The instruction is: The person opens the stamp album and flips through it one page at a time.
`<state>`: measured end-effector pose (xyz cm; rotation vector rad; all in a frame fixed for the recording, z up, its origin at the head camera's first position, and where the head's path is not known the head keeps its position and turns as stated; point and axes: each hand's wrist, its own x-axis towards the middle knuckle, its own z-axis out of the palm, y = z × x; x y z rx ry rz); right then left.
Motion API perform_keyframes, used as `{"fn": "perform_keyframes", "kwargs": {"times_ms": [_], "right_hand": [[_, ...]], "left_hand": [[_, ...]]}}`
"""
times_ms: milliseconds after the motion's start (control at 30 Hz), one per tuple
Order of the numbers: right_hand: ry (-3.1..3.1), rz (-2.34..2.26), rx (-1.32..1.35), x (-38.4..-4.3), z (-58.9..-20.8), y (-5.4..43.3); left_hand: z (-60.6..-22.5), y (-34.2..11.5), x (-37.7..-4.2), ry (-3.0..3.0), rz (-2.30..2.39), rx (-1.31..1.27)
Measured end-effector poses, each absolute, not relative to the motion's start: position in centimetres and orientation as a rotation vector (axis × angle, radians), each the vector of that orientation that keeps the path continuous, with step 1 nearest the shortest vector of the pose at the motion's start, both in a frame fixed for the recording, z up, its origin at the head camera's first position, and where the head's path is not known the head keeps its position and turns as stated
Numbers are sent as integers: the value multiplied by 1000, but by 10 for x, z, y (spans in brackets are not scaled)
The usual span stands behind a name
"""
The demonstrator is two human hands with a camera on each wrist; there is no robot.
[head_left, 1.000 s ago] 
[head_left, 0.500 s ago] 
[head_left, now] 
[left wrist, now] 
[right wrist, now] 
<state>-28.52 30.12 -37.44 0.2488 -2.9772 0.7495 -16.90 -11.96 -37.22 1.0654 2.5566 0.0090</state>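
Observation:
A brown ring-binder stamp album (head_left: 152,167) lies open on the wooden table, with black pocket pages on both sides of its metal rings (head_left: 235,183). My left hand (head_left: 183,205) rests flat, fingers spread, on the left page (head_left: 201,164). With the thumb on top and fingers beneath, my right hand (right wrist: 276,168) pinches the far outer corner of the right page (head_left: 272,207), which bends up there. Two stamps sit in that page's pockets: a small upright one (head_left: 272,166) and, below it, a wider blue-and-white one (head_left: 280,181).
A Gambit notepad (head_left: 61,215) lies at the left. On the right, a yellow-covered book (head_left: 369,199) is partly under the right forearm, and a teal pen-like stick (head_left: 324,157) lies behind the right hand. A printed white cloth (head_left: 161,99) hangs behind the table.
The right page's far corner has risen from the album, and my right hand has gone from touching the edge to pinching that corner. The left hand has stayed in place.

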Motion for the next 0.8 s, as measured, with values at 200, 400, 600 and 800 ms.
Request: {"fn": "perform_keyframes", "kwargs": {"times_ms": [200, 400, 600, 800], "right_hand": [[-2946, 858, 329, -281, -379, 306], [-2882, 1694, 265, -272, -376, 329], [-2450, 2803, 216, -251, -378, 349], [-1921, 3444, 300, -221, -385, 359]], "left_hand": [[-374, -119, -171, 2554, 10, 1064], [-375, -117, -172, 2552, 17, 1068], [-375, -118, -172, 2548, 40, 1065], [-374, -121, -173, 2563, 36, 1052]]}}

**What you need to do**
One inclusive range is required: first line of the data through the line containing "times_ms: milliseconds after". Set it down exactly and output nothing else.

**Solution for this problem**
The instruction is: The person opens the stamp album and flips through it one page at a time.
`<state>`: measured end-effector pose (xyz cm; rotation vector rad; all in a frame fixed for the recording, z up, its origin at the head camera's first position, and where the head's path is not known the head keeps its position and turns as stated; point and axes: each hand's wrist, its own x-axis towards the middle knuckle, its own z-axis out of the palm, y = z × x; x y z rx ry rz); right then left.
Motion API perform_keyframes, used as `{"fn": "perform_keyframes", "kwargs": {"times_ms": [_], "right_hand": [[_, ...]], "left_hand": [[_, ...]]}}`
"""
times_ms: milliseconds after the motion's start (control at 30 Hz), one per tuple

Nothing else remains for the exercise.